**YOUR OBJECTIVE**
Go through the material and return every line that contains the string "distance".

'''

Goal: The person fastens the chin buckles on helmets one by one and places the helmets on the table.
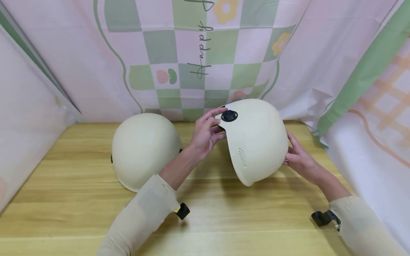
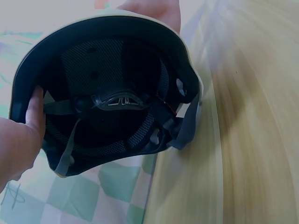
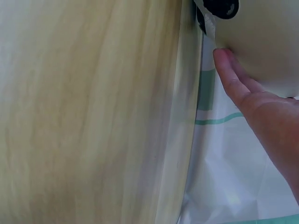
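Note:
A cream helmet [image 1: 259,138] is held tilted over the wooden table, its shell towards the right. My left hand [image 1: 206,133] grips its left edge beside a black round knob [image 1: 229,115]. In the left wrist view, a digit of my left hand [image 2: 18,140] reaches inside the rim. That view also shows the helmet's dark padded inside [image 2: 103,102] and a hanging grey strap [image 2: 187,126]. Against the right side of the shell, my right hand [image 1: 301,160] rests with fairly straight fingers [image 3: 229,74]; some are hidden behind it.
A second cream helmet [image 1: 144,149] sits dome up on the wooden table [image 1: 224,220], left of my left forearm. Behind the table hangs a green and white checked cloth [image 1: 189,46]. A white and green cloth [image 1: 362,117] borders the right side.

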A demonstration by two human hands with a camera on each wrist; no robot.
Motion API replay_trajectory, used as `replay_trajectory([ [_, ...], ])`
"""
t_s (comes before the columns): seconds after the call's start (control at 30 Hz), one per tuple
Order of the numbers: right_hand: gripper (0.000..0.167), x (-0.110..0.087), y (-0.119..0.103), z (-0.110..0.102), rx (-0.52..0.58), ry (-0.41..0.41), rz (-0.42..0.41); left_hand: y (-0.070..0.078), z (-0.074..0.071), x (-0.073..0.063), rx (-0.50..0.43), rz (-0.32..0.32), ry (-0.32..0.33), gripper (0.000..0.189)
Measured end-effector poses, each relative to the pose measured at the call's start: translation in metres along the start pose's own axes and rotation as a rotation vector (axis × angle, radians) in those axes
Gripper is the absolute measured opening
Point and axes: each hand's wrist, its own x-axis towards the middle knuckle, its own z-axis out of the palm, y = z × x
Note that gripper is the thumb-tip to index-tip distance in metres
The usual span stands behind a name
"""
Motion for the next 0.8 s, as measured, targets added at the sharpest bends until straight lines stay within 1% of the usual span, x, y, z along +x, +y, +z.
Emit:
replay_trajectory([
  [0.1, 0.074, 0.0, 0.0, 0.0, -0.001, -0.022, -0.016, 0.0, -0.003, -0.001, 0.006, -0.002, -0.009, 0.048],
  [0.27, 0.071, 0.0, -0.001, 0.002, -0.014, -0.032, -0.032, 0.001, -0.007, -0.004, 0.037, -0.015, -0.022, 0.049],
  [0.47, 0.07, 0.0, -0.002, 0.004, -0.021, -0.044, -0.054, 0.004, -0.011, -0.007, 0.11, -0.036, -0.031, 0.047],
  [0.63, 0.068, 0.0, -0.003, 0.005, -0.023, -0.025, -0.045, 0.009, -0.016, -0.011, 0.173, -0.04, -0.041, 0.047],
  [0.7, 0.068, 0.0, -0.003, 0.006, -0.022, -0.012, -0.04, 0.011, -0.018, -0.012, 0.217, -0.027, -0.047, 0.047],
  [0.73, 0.068, 0.0, -0.003, 0.006, -0.021, -0.007, -0.04, 0.013, -0.019, -0.013, 0.255, -0.014, -0.051, 0.045],
  [0.77, 0.068, 0.0, -0.002, 0.006, -0.02, -0.004, -0.042, 0.015, -0.02, -0.014, 0.312, 0.002, -0.054, 0.044],
  [0.8, 0.068, 0.0, -0.002, 0.006, -0.016, -0.003, -0.044, 0.017, -0.021, -0.016, 0.395, 0.02, -0.058, 0.043],
])
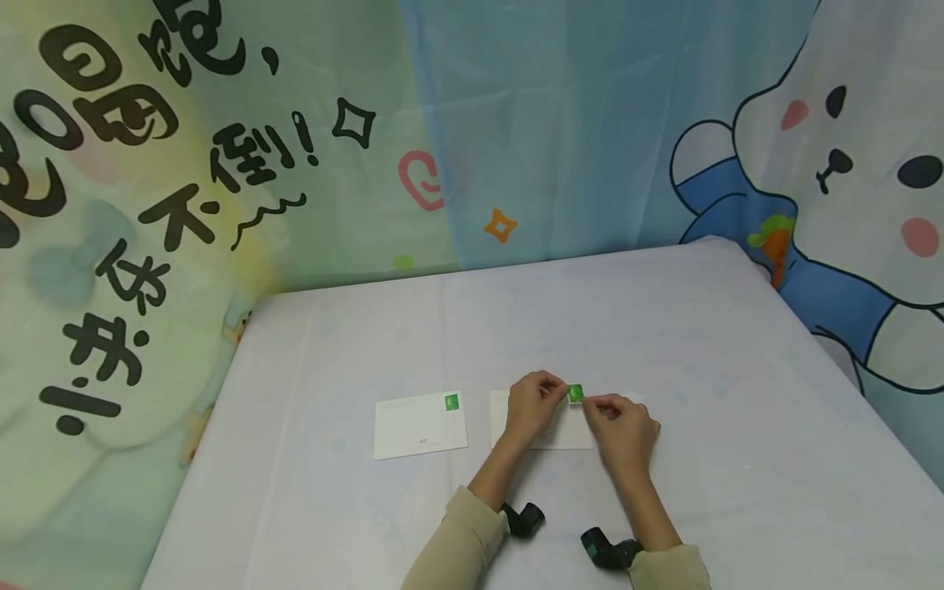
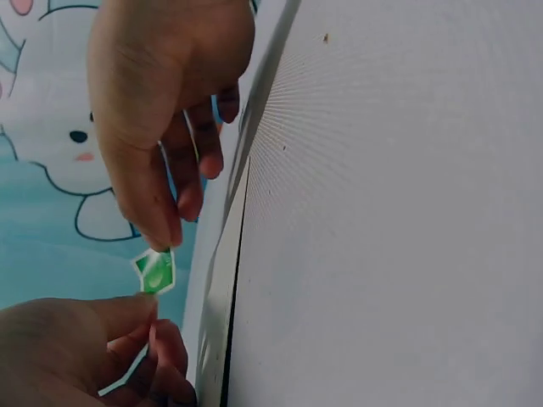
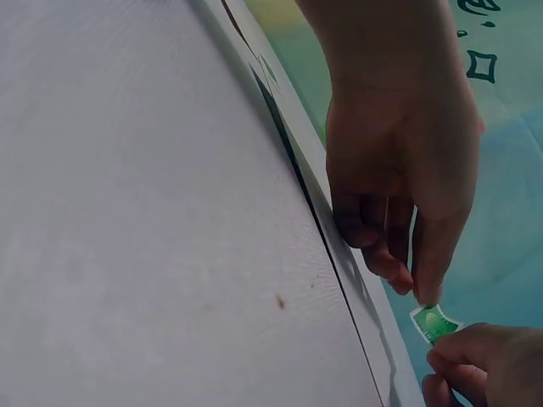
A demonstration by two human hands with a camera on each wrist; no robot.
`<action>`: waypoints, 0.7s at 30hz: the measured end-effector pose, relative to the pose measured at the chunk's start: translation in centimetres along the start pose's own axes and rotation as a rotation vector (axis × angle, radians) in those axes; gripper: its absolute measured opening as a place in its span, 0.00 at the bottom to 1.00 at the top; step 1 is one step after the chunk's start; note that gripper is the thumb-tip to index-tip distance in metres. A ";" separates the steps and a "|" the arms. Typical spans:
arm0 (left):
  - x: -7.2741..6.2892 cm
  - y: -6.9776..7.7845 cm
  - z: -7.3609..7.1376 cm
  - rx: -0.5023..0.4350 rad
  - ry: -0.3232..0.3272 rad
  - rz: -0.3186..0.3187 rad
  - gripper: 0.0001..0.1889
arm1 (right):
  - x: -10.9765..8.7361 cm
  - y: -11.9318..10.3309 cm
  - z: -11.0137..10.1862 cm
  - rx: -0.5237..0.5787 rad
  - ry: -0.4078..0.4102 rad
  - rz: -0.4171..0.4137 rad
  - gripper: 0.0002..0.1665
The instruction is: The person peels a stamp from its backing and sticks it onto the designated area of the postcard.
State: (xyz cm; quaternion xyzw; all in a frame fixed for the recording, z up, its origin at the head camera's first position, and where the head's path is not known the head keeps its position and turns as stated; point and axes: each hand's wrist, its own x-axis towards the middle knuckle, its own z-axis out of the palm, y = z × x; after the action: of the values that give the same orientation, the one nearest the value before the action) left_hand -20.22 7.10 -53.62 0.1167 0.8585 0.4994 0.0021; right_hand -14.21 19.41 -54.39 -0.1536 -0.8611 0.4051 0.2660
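A small green postage stamp point(image 1: 575, 394) with a white border is held up between both hands. My left hand point(image 1: 533, 407) pinches one edge, and my right hand point(image 1: 624, 433) pinches the other, thumb against fingers. In the left wrist view the stamp point(image 2: 157, 273) looks slightly bent between the fingertips. The right wrist view also has the stamp point(image 3: 435, 324) between the two pinches. Beneath the hands lies a white envelope point(image 1: 564, 434), partly hidden by them. To its left is another white envelope point(image 1: 416, 430) bearing a green stamp point(image 1: 451, 402) at its upper right corner.
A white cloth covers the table point(image 1: 332, 352). Behind it hangs a printed curtain point(image 1: 560, 123) with a cartoon rabbit and lettering. Black devices sit at the left wrist point(image 1: 524, 520) and the right wrist point(image 1: 608, 549).
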 end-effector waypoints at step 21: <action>0.1 -0.4 0.8 0.285 0.041 0.080 0.05 | -0.3 0.6 0.8 -0.126 0.004 -0.033 0.08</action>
State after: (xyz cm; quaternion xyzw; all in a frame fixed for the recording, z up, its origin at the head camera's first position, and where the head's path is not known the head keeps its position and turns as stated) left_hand -20.27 7.58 -54.34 0.1396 0.9152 0.3746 -0.0518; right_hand -14.44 19.13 -55.42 -0.1568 -0.8869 0.3452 0.2641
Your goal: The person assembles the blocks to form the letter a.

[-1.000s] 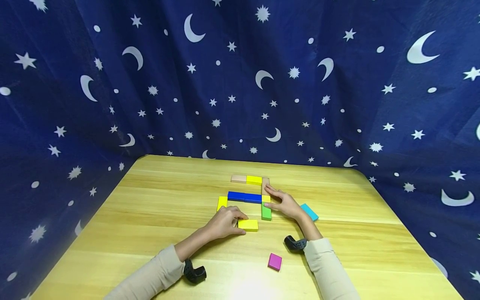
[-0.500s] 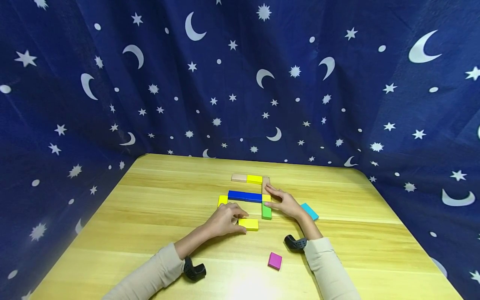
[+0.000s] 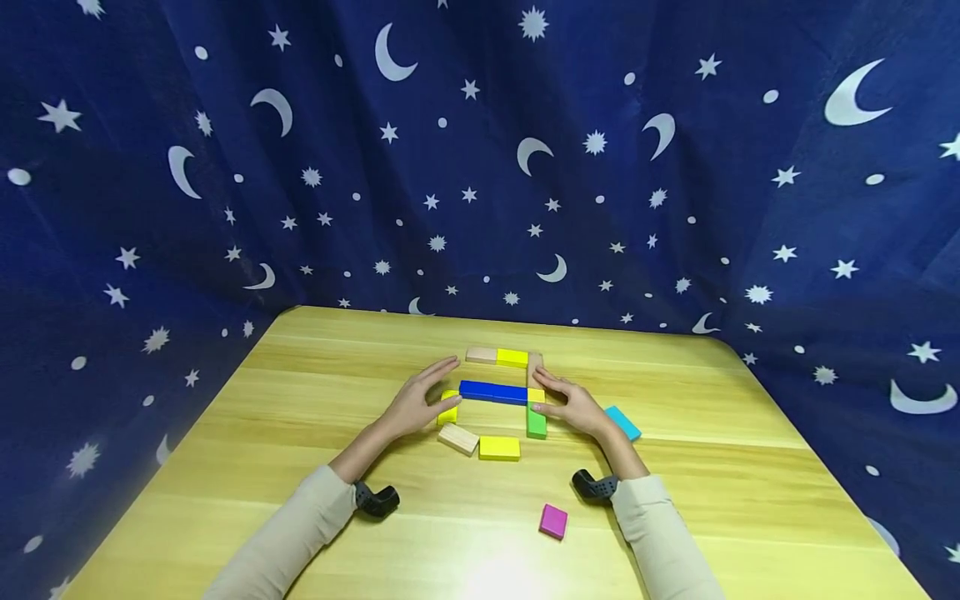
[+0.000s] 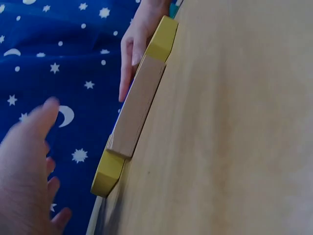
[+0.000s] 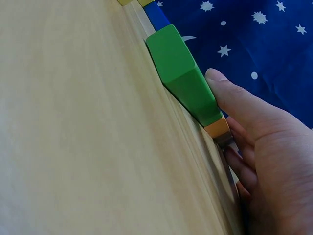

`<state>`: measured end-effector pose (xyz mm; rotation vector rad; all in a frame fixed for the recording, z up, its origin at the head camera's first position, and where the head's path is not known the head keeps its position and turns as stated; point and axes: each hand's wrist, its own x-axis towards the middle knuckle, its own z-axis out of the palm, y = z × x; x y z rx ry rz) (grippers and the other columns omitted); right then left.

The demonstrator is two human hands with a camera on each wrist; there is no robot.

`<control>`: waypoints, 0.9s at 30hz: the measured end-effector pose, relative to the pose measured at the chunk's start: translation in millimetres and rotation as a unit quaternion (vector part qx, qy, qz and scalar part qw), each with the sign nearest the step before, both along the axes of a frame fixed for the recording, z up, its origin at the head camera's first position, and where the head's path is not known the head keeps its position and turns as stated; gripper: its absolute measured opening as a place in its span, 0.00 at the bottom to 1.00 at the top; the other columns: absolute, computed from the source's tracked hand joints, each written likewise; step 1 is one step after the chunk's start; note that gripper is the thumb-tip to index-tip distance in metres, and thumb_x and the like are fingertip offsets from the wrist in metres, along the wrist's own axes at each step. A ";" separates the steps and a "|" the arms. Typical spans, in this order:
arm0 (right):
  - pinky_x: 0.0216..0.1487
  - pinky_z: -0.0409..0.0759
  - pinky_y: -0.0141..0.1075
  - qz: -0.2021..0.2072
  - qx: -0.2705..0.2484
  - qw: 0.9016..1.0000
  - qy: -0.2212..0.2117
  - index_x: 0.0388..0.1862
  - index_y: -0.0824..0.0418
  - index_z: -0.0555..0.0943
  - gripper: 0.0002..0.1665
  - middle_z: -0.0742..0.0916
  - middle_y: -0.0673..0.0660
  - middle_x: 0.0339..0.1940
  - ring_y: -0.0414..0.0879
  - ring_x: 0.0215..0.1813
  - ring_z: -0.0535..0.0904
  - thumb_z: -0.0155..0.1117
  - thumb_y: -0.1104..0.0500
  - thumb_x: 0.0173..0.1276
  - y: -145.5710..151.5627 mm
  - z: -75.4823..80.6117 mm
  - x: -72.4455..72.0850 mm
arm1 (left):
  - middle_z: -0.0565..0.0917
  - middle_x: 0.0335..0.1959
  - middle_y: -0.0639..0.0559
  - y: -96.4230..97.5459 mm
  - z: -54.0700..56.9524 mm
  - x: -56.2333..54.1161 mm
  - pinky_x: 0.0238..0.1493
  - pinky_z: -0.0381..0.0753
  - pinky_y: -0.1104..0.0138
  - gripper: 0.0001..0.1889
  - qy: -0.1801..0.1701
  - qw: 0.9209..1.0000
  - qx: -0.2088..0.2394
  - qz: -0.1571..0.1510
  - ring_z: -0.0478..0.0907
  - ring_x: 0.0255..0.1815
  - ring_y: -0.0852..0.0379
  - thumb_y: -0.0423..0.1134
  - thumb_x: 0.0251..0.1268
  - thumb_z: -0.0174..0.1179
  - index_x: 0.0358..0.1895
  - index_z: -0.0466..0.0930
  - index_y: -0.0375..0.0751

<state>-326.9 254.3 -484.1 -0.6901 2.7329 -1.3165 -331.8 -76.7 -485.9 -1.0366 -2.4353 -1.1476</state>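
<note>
My left hand (image 3: 412, 404) is spread, its thumb over the left yellow block (image 3: 447, 417) and its fingers beyond it; in the left wrist view it holds nothing. Close by lie a slanted plain wood block (image 3: 458, 439) and a front yellow block (image 3: 499, 448). My right hand (image 3: 573, 408) rests along the right side of the layout, thumb against the green block (image 5: 183, 73) and fingers by the upright-running wood block (image 3: 534, 367). A small orange-yellow block (image 3: 536, 396) sits between them. Blue blocks (image 3: 493, 392) form a row from it toward the left yellow block.
At the far end, a pale wood block (image 3: 481, 355) and a yellow block (image 3: 512, 357) continue the layout. A light blue block (image 3: 622, 422) lies beside the right wrist, and a magenta block (image 3: 553, 522) nearer the front. A star-patterned curtain (image 3: 480, 167) hangs behind the table (image 3: 337, 333).
My left hand has moved forward and left, away from the front yellow block, and its fingers have spread. The slanted wood block has come into sight. My right hand has stayed put.
</note>
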 end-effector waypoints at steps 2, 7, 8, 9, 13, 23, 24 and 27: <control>0.67 0.47 0.56 0.001 0.002 1.000 0.000 0.69 0.58 0.64 0.40 0.61 0.55 0.72 0.60 0.71 0.50 0.66 0.48 0.60 0.1 0.5 1.5 | 0.56 0.71 0.43 -0.6 -4.0 -3.7 0.62 0.55 0.43 0.34 -0.016 0.999 -0.024 -0.046 0.53 0.70 0.44 0.50 0.66 0.54 0.70 0.56 0.40; 0.65 0.48 0.58 0.013 -0.019 1.000 -0.011 0.68 0.65 0.64 0.39 0.61 0.61 0.71 0.63 0.70 0.50 0.66 0.54 0.60 -5.6 17.3 14.4 | 0.49 0.73 0.44 0.3 -10.7 -8.6 0.64 0.45 0.41 0.35 -0.039 0.989 -0.095 -0.103 0.42 0.72 0.42 0.52 0.68 0.49 0.73 0.49 0.42; 0.65 0.48 0.58 0.016 -0.022 1.000 -0.014 0.67 0.66 0.63 0.39 0.61 0.62 0.71 0.63 0.70 0.50 0.66 0.55 0.61 -7.1 22.0 17.5 | 0.48 0.73 0.45 -0.1 -11.5 -8.9 0.64 0.44 0.41 0.36 -0.043 0.988 -0.109 -0.104 0.41 0.72 0.43 0.53 0.68 0.49 0.73 0.48 0.43; 0.65 0.48 0.58 0.017 -0.023 0.999 -0.016 0.67 0.67 0.63 0.39 0.61 0.63 0.71 0.64 0.70 0.50 0.66 0.56 0.61 -8.5 26.6 20.2 | 0.47 0.74 0.46 -0.6 -11.8 -8.8 0.65 0.43 0.42 0.36 -0.047 0.986 -0.121 -0.105 0.40 0.73 0.44 0.53 0.68 0.48 0.73 0.47 0.44; 0.65 0.49 0.58 0.018 -0.007 1.000 -0.015 0.67 0.68 0.62 0.38 0.60 0.65 0.70 0.65 0.70 0.50 0.65 0.57 0.62 -11.5 35.6 25.0 | 0.45 0.74 0.48 -3.1 -11.7 -7.7 0.65 0.42 0.43 0.37 -0.051 0.981 -0.155 -0.102 0.39 0.73 0.46 0.55 0.67 0.48 0.73 0.45 0.46; 0.66 0.48 0.57 0.020 -0.009 1.000 -0.014 0.67 0.68 0.63 0.38 0.61 0.65 0.70 0.64 0.70 0.50 0.65 0.58 0.62 -11.6 36.2 23.8 | 0.50 0.73 0.48 -5.8 -9.9 -2.8 0.66 0.43 0.45 0.37 -0.027 0.976 -0.194 -0.097 0.47 0.71 0.44 0.58 0.65 0.48 0.73 0.48 0.45; 0.66 0.48 0.57 0.020 -0.010 1.000 -0.014 0.67 0.67 0.63 0.38 0.61 0.64 0.70 0.64 0.70 0.50 0.65 0.57 0.62 -11.6 36.2 23.8 | 0.50 0.73 0.48 -5.7 -10.2 -2.8 0.66 0.43 0.45 0.37 -0.026 0.976 -0.195 -0.096 0.47 0.71 0.44 0.58 0.65 0.48 0.73 0.49 0.45; 0.66 0.48 0.57 0.020 -0.007 1.000 -0.012 0.67 0.68 0.63 0.38 0.61 0.65 0.70 0.64 0.70 0.51 0.65 0.57 0.62 -11.4 35.6 23.4 | 0.48 0.73 0.51 -5.3 -11.3 -3.5 0.67 0.42 0.47 0.38 -0.028 0.974 -0.206 -0.090 0.46 0.72 0.48 0.59 0.65 0.47 0.73 0.47 0.47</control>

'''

**WORKED SOLUTION**
Note that gripper is the thumb-tip to index-tip distance in metres
`<action>`: waypoints, 0.7s at 30hz: the measured end-effector pose, relative to the pose measured at the chunk's start: translation in centimetres along the start pose's own axes and rotation as a rotation vector (axis × angle, radians) in those axes; gripper: its absolute measured opening as a place in its span, 0.00 at the bottom to 1.00 at the top; step 1 is one step after the chunk's start; note that gripper is the thumb-tip to index-tip distance in metres. A ";" separates the steps and a "|" the arms. Typical spans:
`<control>`: waypoints, 0.9s at 30hz: the measured end-effector pose, relative to the pose measured at the chunk's start: translation in millimetres and rotation as a unit quaternion (vector part qx, qy, qz and scalar part qw), each with the sign nearest the step before, both along the axes of a frame fixed for the recording, z up, its origin at the head camera's first position, and where the head's path is not known the head keeps its position and turns as stated; gripper: its absolute measured opening as a place in its span, 0.00 at the bottom to 1.00 at the top; the other columns: absolute, computed from the source's tracked hand joints, each written likewise; step 1 is one step after the chunk's start; note that gripper is the thumb-tip to index-tip distance in metres, and thumb_x and the like are fingertip offsets from the wrist in metres, along the wrist's own axes at each step. A ";" separates the steps and a "|" the arms. Typical spans, in this order:

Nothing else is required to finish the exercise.